“为了下学期分在同一个班,两位真的太努力了吧!”

    “焯哥驭夫有术啊,年级倒数都能掰回来。”

    “我真的觉得温寒变了好多。”

    “同感。”

    “姐妹你不是一个人,他完全就像变了个人似的。”

    “过去的小混混,现在成了全民男神,想知道温寒到底经历了什么。”

    期末考试结束却并没有立刻开始放寒假,十三中的寒假补课从高二年级开始,有条不紊地展开了。

    课堂中,温暖正低着头,浏览她师兄给她发来的武协挑战赛的消息,丝毫没注意到班主任张志明一脸严肃地站在门口,叫了她的名字——

    “温寒,你出来一下。”

    温暖抬起头,撞上了班主任阴恻恻的眼神。

    她心里“咯噔”一下,走出了教室,跟着张志明来到办公室。

    来的不是老师办公室,而是学校政教处。

    政教处里站了好几位老师,同样都端着非常严肃的表情。

    平时挺和蔼可亲的班主任,这会儿脸色也很难看,一直没有说话。

    看起来,不像是简单的请“喝茶”这样简单,这么多人这特么是要开茶话会啊。

    温暖心想不至于吧,不就上课玩玩手机么,至于这般上纲上线?

    “温寒,过来。”

    政教主任,一个戴着严肃方框眼镜的中年男人,将温暖叫进了办公室。

    “期末考试,你考得不错。”

    温暖一听这话锋,就知道情况不对劲,这么多老师齐聚一堂,总不能是来夸她的吧。

    “老师,有话您就直说。”

    张志明走到温暖面前,按了按她的肩膀,语重心长地道:“温寒啊,比起分数,更重要的是做人的品行。学习成绩不好,可以通过努力慢慢弥补,但如果品行方面出现了问题,会让老师和你的家人都感到失望。”

    温暖听这这话头不对,立刻道:“张老师是怀疑我成绩有问题吗?”

    “这”

    张志明显然也有些为难:“温寒同学,关于你考试成绩的事,相信不只是老师们,同学们也有很多疑惑,希望你能给我们一个合理的解释。”

    “没什么好解释的。”温暖淡定道:“这是我就是我用实力考出来的分数,如果你们不相信,我也没有办法。”

    “温寒,你还真是不见棺材不掉泪。”戴方框黑眼镜的政教主任厉声道:“一定要逼我们拿出证据来吗。”

    “什么证据?”

    “期末考试的试卷备份,失窃了。”

    “失窃了是你们的问题,关我什么事。”温暖觉得很荒唐,这辈子她最不能忍受的就是污蔑清白:“怀疑我偷卷子,把证据拿出来啊。”

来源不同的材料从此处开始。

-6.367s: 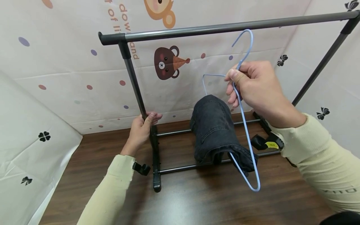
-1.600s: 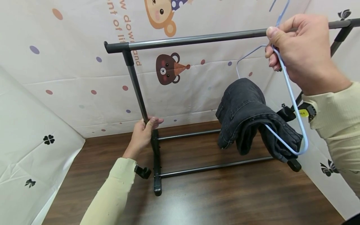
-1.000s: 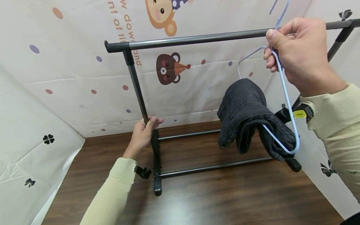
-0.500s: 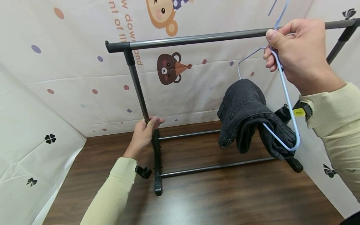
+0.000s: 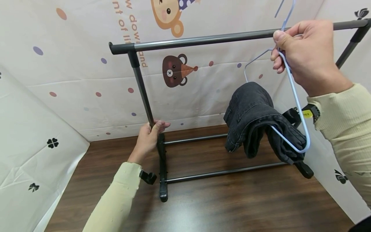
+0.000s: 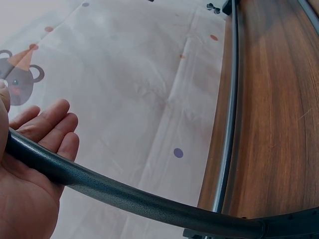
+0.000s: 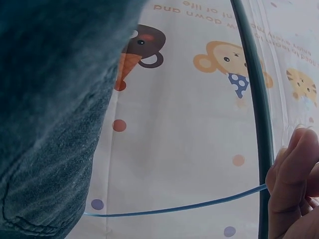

    政教主任被她嚣张的神态给气着了,转身打开电脑,将监控视频放给她看:“这是考试前一天晚上的监控视频拍到的画面,那晚全校封校,你怎么会出现在教学楼,而刚好那晚试卷备份丢失,你还能说跟自己没关系?”

    “封校那晚我在家好吧。”

    温暖想起那晚下了一场雪,她一直都在家,裹在被窝里翻江焯的笔记本到深夜。

    没做就是没做,她还能凭空□□术不成啊。

    然而,当她看到监控视频的画面的时候,忽然噤声了。

    那晚大雪纷纷,路灯下的监控探头的确拍到了一个人的背影,没有露脸,模样看不真切,但卫衣背后的张开翅膀的血红色蝙蝠,倒是很清楚。

    恰恰温暖现在就穿着这件蝙蝠卫衣,两相对照,成了她偷窃的铁证。

    “你认认,这人是你吗。”政教主任指着视频画面的那人,冷冷看着温暖。

    当然不是她。

    但面对主任的质疑,她一句话都说不出来。

    因为那人是江焯。

    别人或许看不到脸很难分辨,但是温暖一眼就认出来了,那件血红色蝙蝠衫,那般高挑清瘦的背影,是江焯没有错。

    诸位老师见她不说话,更加笃定了试卷失窃与她有关。

    毕竟,全校穿这件衣服的也就“温寒”一人。

    班主任失望地说:“温寒,你还有什么话说吗?”

    温暖望向班主任,摇头道:“只是拍到一段视频罢了,你们怎么就确定是视频里的人和失窃有关。”

    政教主任用力一拍桌板,怒声道:“那晚下那么大的雪,学校里一个人都没有!一只苍蝇都没有!偏偏那晚试卷失窃,你又出现在了监控视频之下,恰好这次你的成绩又如此不合常理,这一切的巧合碰在一起,你还能说这件事跟你无关吗!”

    温暖死死咬着下唇,只哑着嗓子说了一句:“我没有偷答案,也不屑做这种事。”

    班主任看着温暖这样子,心里也很不是滋味,作为老师,自己的学生品行有问题出了问题,他也有脱不开的责任。

    “温寒,老师知道或许你有委屈,这样,你把事情交代清楚,说说那晚你为什么会出现在学校,是来做什么的?”